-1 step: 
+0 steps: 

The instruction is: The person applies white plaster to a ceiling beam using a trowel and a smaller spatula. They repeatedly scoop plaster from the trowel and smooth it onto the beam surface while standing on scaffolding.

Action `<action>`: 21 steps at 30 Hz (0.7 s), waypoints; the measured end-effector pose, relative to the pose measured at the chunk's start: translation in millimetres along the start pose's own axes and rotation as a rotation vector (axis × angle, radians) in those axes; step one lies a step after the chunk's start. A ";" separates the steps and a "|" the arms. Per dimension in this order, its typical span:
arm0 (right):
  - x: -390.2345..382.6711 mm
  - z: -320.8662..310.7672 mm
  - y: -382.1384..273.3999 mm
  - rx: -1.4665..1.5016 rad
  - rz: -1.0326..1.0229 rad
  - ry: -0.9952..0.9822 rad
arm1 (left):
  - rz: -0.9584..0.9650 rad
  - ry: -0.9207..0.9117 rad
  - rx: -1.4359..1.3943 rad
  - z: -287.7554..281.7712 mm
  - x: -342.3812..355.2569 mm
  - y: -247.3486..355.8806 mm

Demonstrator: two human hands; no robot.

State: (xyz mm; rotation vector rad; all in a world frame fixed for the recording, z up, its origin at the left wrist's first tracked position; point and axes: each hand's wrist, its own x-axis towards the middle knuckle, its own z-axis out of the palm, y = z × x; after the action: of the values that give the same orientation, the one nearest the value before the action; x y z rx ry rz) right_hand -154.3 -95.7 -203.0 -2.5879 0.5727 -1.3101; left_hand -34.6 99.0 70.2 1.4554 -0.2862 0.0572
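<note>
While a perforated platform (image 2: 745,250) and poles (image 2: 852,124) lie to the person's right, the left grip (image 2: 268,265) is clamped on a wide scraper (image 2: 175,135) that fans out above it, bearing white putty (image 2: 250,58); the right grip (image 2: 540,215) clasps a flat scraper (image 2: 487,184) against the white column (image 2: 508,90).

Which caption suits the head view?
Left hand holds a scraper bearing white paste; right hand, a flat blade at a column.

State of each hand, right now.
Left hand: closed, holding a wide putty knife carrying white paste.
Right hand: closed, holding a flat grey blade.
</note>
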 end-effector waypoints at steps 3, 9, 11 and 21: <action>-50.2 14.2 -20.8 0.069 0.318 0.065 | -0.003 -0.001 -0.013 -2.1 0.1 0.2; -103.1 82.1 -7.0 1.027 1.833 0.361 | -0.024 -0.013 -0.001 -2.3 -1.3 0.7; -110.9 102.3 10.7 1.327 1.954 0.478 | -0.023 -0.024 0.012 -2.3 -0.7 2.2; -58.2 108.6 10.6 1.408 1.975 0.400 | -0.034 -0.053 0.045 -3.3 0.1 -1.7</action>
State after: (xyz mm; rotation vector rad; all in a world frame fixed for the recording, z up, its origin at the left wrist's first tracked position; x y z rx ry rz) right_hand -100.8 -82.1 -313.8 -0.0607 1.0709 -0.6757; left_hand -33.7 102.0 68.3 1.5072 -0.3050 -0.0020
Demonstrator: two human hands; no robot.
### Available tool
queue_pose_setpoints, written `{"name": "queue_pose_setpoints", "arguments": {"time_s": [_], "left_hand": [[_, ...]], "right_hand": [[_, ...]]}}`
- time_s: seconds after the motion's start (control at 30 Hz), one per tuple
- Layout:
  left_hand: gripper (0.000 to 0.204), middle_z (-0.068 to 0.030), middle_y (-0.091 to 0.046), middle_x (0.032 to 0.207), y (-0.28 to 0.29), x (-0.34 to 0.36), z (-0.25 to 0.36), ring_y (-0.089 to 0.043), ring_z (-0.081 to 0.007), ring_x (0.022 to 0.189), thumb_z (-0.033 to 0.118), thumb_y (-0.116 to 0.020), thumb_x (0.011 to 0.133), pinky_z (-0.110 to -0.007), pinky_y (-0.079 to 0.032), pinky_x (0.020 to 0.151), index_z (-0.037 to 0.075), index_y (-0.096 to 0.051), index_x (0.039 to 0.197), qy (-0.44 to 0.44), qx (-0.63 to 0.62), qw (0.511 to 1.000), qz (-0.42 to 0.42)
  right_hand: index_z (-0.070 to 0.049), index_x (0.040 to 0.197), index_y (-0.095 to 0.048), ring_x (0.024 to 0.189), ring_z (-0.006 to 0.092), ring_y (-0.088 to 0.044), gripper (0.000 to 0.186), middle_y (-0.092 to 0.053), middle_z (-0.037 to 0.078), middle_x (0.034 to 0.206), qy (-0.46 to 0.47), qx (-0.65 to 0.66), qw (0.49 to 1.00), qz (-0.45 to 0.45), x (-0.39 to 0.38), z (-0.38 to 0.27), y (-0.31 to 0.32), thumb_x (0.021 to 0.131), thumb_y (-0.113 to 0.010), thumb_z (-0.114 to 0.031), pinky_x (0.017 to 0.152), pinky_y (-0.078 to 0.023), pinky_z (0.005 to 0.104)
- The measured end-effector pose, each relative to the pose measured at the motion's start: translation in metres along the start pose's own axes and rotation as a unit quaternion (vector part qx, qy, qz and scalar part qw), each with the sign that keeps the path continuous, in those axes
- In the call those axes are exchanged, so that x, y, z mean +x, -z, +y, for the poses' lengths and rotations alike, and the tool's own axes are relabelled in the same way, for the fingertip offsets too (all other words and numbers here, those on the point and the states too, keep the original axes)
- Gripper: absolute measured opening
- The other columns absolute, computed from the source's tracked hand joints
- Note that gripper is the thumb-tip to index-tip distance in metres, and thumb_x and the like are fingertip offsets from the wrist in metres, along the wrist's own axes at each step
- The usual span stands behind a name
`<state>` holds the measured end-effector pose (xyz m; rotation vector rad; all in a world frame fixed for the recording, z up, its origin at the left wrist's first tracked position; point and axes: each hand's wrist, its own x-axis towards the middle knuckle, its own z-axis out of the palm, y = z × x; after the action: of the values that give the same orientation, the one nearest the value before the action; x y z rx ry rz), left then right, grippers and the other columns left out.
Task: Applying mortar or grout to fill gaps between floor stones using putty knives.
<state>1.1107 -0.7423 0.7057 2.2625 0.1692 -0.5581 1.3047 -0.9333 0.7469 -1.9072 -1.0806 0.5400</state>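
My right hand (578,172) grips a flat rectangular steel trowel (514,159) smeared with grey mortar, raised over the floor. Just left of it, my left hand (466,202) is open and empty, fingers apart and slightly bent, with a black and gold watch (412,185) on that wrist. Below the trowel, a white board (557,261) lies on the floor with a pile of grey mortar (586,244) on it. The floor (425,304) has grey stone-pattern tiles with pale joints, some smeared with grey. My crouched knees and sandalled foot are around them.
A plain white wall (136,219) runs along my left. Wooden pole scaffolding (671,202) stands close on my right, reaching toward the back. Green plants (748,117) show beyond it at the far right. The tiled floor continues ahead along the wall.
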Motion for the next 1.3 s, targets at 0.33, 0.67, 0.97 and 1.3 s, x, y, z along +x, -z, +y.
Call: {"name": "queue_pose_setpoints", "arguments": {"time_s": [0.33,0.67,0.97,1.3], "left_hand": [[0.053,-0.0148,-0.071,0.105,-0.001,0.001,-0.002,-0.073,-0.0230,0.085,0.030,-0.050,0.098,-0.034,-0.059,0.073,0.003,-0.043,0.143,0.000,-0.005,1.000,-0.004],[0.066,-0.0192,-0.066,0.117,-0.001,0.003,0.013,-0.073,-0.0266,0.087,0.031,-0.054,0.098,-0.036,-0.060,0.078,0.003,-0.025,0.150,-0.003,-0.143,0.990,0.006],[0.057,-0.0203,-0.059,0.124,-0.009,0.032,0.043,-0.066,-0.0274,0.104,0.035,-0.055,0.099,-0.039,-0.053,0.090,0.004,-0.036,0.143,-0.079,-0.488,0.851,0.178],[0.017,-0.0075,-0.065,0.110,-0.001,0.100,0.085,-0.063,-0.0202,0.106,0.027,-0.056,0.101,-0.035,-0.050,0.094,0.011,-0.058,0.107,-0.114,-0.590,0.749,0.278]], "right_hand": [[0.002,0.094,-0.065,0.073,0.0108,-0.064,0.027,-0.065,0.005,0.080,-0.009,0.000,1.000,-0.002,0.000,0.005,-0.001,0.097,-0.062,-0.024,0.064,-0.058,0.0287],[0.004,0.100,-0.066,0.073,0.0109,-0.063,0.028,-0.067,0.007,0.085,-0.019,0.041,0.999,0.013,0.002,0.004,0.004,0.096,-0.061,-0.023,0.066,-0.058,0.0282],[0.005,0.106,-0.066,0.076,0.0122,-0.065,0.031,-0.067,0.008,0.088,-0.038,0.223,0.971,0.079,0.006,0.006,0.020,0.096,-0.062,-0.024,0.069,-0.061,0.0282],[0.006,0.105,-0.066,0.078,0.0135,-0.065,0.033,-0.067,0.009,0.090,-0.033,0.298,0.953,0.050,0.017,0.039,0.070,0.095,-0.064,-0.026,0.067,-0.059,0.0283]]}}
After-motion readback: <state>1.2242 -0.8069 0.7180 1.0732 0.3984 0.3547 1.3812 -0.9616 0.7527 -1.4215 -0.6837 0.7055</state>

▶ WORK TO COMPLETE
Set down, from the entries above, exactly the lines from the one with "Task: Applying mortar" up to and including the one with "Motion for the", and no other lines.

▶ TASK SOLUTION
Task: Applying mortar or grout to fill gaps between floor stones using putty knives.
<state>1.1107 -0.7423 0.7057 2.2625 0.1692 -0.5581 1.3047 -0.9333 0.7469 -1.9072 -1.0806 0.5400</state>
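My right hand (578,172) grips a flat rectangular steel trowel (514,159) smeared with grey mortar, raised over the floor. Just left of it, my left hand (466,202) is open and empty, fingers apart and slightly bent, with a black and gold watch (412,185) on that wrist. Below the trowel, a white board (557,261) lies on the floor with a pile of grey mortar (586,244) on it. The floor (425,304) has grey stone-pattern tiles with pale joints, some smeared with grey. My crouched knees and sandalled foot are around them.
A plain white wall (136,219) runs along my left. Wooden pole scaffolding (671,202) stands close on my right, reaching toward the back. Green plants (748,117) show beyond it at the far right. The tiled floor continues ahead along the wall.
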Motion for the next 1.3 s, targets at 0.33, 0.67, 0.97 and 1.3 s, x, y, z along +x, -z, +y.

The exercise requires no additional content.